Рустем кивнул, внезапно его охватило раздражение. Он шагнул к коню, потом неожиданно обернулся и посмотрел на калитку. Шаски все еще стоял там. Он поднял руку, помахал мальчику и слегка улыбнулся, неловко, ему хотелось, чтобы ребенок понял, что отец не сердится за его слова, хотя и должен сердиться. Шаски смотрел Рустему в лицо. Он все еще не плакал. И все еще казалось, что он вот-вот расплачется. Рустем еще несколько мгновений смотрел на него, впитывая образ этой маленькой фигурки, потом кивнул головой, резко повернулся, схватился за протянутую руку и вскочил в седло. Они поскакали прочь. Некоторое время он испытывал стеснение в груди, потом это прошло.
Стражники сопровождали его до границы, а потом Рустем продолжил путь на запад, в сарантийские земли, — впервые в жизни, — один, не считая бородатого черноглазого слуги по имени Нишик. Он отдал коня солдатам и ехал на муле: это больше соответствовало его роли.
Слуга тоже был не настоящий. Точно так же, как Рустем в данный момент был не просто учителем и лекарем, путешествующим в поисках рукописей и ученых бесед с западными коллегами, так и слуга был не просто слугой. Он был солдатом, ветераном, закаленным в боях и умеющим выживать. В крепости Рустема убеждали, что подобные навыки могут очень пригодиться в его путешествии, а возможно, еще больше пригодятся, когда он доберется до места назначения. Все-таки он был шпионом.
Они остановились в Сарнике, не делая тайны из своего прибытия и не скрывая роли Рустема в спасении Царя Царей и его будущего возвышения. Это было слишком важное событие: известие о покушении на царя раньше их пересекло границу, даже зимой.
Правитель Амории попросил Рустема посетить его и с подобающим ужасом выслушал подробности об убийственном предательстве в семье царя Бассании. После официального приема правитель отпустил своих приближенных и наедине пожаловался Рустему, что у него возникли некоторые трудности в выполнении его обязанностей как с женой, так и с любимой наложницей. Он признался с некоторым смущением, что зашел так далеко, что даже советовался с хиромантом, но безуспешно. Молитвы также не помогали.

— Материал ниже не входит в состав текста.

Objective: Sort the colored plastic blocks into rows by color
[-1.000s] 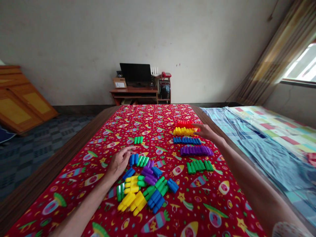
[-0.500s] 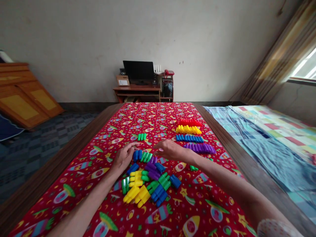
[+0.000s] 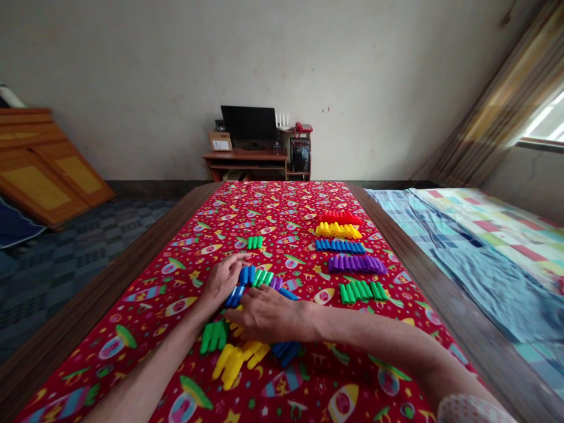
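My left hand [image 3: 224, 277] rests on the red cloth at the left side of a loose pile of plastic blocks. Its fingers are apart, with nothing seen in them, close beside a blue block [image 3: 247, 275]. Over the middle of the pile, my right hand [image 3: 267, 314] reaches down with thumb and fingers apart around a yellow block [image 3: 235, 328]; it hides several blocks. Around it lie a green block [image 3: 214, 337], a yellow block [image 3: 232, 365], a blue block [image 3: 286, 351] and another green block [image 3: 263, 278].
On the right, blocks stand in colour rows: red [image 3: 339, 218], yellow [image 3: 338, 230], blue [image 3: 340, 246], purple [image 3: 357, 264] and green [image 3: 362, 291]. A lone green block [image 3: 254, 242] lies beyond the pile. A bed [image 3: 476, 282] adjoins the table's right edge.
My right hand has moved left and toward me, onto the pile. The green row at the right is now uncovered. A green block and yellow blocks at the pile's near left have shifted.
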Demonstrator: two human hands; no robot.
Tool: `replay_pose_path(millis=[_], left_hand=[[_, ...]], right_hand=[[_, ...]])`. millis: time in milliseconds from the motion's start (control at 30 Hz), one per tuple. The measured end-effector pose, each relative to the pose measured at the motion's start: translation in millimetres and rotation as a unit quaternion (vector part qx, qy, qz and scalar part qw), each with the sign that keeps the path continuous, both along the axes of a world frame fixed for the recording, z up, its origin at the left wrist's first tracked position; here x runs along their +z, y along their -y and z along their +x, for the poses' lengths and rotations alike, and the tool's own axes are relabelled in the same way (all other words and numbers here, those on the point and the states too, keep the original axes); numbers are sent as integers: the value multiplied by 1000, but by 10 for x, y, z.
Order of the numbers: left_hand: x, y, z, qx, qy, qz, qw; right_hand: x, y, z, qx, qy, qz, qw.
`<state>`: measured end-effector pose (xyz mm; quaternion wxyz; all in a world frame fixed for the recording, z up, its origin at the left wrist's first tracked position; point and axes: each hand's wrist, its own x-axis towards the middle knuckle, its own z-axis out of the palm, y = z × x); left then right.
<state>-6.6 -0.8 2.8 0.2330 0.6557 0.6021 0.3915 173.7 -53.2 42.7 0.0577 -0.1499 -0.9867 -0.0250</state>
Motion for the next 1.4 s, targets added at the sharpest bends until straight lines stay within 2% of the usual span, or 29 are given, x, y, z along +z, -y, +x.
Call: replay_pose_path(millis=[100, 233, 367, 467, 567, 733, 800, 867, 967, 1067, 1200, 1400], left_hand=[[-37, -32, -23, -1, -4, 2, 1000], [-34, -34, -17, -6, -17, 12, 1000], [33, -2, 11, -1, -36, 10, 999], [61, 10, 20, 1, -45, 8, 999], [48, 5, 15, -2, -39, 11, 999], [-16, -23, -11, -12, -20, 31, 999], [-28, -27, -15, -14, -15, 34, 999], [-25, -21, -12, -19, -8, 30, 999], [-5, -3, -1, -22, -8, 24, 999], [7, 5, 6, -20, -14, 24, 999], [-9, -6, -2, -17, -18, 22, 999], [-51, -32, -25, -25, -28, 36, 999]], right_hand=[[42, -26, 26, 4, -33, -5, 999], [120, -110, 195, -51, -102, -17, 993], [162, -194, 425, -92, -189, -93, 973], [201, -261, 572, -121, -272, -147, 943], [283, -392, 747, -182, -343, -133, 912], [433, -857, 1282, -369, -420, -103, 823], [456, -1070, 1547, -431, -420, -105, 791], [455, -1243, 1786, -492, -389, -79, 775], [431, -1403, 2029, -548, -319, -57, 771], [401, -1479, 2131, -561, -264, -69, 782], [381, -1531, 2152, -557, -213, -81, 799], [404, -1519, 2115, -565, -136, -38, 813]])
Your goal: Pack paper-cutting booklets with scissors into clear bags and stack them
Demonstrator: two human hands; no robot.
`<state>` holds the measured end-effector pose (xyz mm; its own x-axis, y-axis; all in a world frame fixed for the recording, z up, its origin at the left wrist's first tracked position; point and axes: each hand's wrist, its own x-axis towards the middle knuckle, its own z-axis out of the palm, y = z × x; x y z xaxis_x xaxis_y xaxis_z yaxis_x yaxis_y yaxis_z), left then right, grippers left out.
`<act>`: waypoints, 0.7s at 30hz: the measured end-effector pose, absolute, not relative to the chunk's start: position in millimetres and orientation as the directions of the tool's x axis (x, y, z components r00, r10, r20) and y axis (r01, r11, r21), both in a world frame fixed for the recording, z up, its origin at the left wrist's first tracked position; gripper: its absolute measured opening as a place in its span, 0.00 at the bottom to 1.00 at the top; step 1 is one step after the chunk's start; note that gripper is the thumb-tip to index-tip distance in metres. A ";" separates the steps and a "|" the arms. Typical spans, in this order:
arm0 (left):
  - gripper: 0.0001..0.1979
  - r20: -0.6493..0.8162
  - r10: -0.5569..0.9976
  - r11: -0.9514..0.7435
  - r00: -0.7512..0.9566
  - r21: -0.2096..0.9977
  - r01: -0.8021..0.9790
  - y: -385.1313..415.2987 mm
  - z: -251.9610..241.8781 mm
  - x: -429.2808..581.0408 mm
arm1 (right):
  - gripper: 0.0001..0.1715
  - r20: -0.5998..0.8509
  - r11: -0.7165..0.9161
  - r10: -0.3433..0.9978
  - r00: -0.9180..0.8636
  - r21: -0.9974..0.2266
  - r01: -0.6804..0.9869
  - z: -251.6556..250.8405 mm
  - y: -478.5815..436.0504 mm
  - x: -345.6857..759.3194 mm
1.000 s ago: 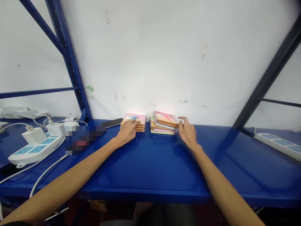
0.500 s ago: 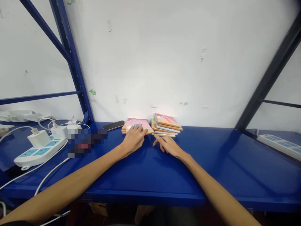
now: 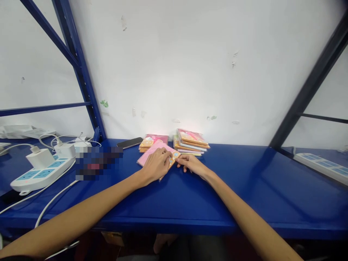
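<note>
A thin pink-and-orange notebook lies slanted on the blue table in front of two stacks. My left hand rests on top of it with bent fingers, gripping it near the middle and covering part of its cover. At its right corner, my right hand pinches the edge between thumb and fingers. Just behind is a short stack of similar notebooks, pink and orange on top. To its right stands a taller stack of notebooks with orange, white and yellowish edges.
A black phone lies left of the stacks. Farther left, a white power strip holds plugged chargers and trailing white cables, beside a pixelated dark item. Blue rack posts and a white wall stand behind. Another power strip lies far right.
The pink-and-orange notebook has come off the left stack toward me, turning slantwise under my left hand. My right hand has closed its fingers on its corner.
</note>
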<state>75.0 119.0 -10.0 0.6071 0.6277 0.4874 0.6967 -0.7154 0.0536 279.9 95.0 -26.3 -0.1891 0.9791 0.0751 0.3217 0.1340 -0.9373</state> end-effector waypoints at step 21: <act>0.11 0.265 0.932 -0.340 0.246 0.410 0.846 160.3 2.3 53.6 | 0.19 0.141 0.146 0.989 -0.040 -0.941 0.305 -13.4 87.6 282.1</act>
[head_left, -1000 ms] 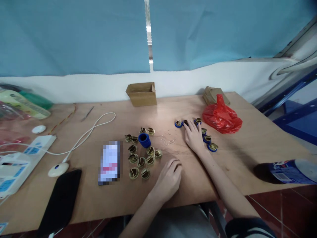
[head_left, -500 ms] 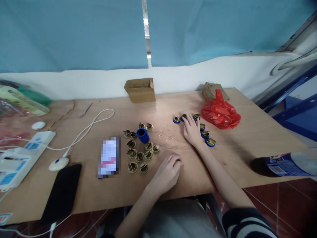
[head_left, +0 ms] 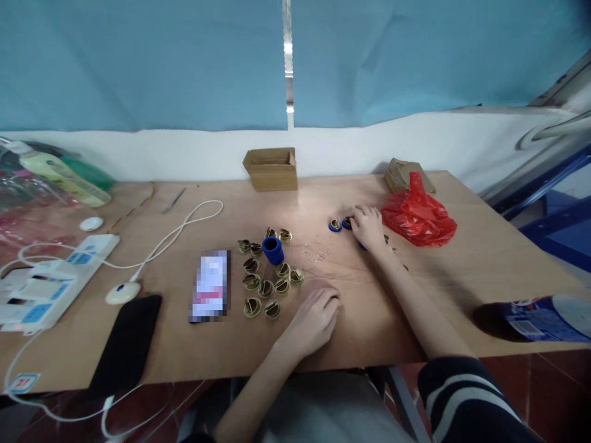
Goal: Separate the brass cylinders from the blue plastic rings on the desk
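Note:
My right hand [head_left: 368, 229] is over a group of round brass pieces set in blue rings, its fingers bent down and the fingertips partly hidden. Just left of it lie a blue-ringed brass piece [head_left: 335, 225] and another blue-ringed piece [head_left: 347, 223] beside its fingers; more are mostly covered by the hand and wrist. Near the front edge my left hand [head_left: 314, 320] rests with curled fingers, and whatever it may hold is hidden. Farther left, a stack of blue rings [head_left: 273, 251] stands among several bare brass pieces [head_left: 265, 288]. Thin wire-like bits [head_left: 316, 251] lie between the groups.
A red plastic bag [head_left: 419, 215] and a brown packet [head_left: 406, 176] are at the back right. An open cardboard box [head_left: 272, 169] stands by the wall. Leftward lie a lit phone [head_left: 210, 286], a black phone [head_left: 127, 341], a power strip [head_left: 55, 286] and a bottle [head_left: 530, 320] lies at right.
My right hand's fingers, outstretched and spread before, are now bent, and the hand covers more of the blue-ringed pieces. The left hand stays in place. The view has shifted slightly.

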A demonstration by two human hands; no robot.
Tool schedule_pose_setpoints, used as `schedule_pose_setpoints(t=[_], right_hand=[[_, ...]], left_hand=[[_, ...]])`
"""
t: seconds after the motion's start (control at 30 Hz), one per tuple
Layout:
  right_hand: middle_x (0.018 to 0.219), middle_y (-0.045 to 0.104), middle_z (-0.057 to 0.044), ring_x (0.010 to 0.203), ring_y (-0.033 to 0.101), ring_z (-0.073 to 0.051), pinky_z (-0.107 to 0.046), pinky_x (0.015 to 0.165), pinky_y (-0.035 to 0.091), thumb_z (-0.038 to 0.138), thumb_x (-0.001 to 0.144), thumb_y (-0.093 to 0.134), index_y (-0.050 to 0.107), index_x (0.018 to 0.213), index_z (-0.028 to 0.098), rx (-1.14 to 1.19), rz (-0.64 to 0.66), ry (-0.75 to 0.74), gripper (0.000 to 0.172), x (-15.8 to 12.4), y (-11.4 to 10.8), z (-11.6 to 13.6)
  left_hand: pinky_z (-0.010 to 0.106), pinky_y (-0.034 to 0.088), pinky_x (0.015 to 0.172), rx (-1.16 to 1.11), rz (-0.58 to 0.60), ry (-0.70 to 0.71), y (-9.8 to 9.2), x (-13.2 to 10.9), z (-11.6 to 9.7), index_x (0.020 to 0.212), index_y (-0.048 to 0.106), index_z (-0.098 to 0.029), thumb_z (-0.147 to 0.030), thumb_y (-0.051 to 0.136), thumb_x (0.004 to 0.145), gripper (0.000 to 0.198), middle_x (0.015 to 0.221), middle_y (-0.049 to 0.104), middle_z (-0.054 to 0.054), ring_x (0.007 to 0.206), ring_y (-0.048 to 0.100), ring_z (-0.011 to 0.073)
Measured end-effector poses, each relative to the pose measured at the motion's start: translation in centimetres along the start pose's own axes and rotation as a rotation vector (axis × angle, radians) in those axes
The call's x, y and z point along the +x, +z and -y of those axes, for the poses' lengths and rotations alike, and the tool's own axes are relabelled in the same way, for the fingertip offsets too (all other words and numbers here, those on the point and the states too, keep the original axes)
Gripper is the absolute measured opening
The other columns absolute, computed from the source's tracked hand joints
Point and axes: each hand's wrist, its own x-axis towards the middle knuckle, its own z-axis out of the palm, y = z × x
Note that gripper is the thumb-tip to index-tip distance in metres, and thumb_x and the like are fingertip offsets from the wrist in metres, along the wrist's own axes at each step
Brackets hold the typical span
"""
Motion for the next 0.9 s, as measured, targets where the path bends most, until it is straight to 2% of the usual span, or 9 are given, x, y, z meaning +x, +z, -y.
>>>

Рустем воздержался от комментариев по поводу этих методов, осмотрел язык и пощупал пульс правителя, после чего посоветовал ему употреблять на ужин хорошо прожаренную баранью или говяжью печень в тот вечер, когда он собирается иметь сношение с одной из своих женщин. Отметив багровый цвет лица правителя, он также предложил воздержаться от употребления вина во время этой важной трапезы. Он выразил твердую уверенность, что все это поможет. Уверенность, разумеется, это половина лечения. Правитель рассыпался в благодарностях и отдал распоряжение, чтобы Рустему помогали во всех его делах, пока он находится в Сарнике. Через два дня он прислал в гостиницу в подарок Рустему шелковые одежды и богато изукрашенный солнечный диск джадитов. Диск, хоть и красивый, едва ли подобало дарить бассаниду, но Рустем сделал вывод, что его советы ночью оказались полезными.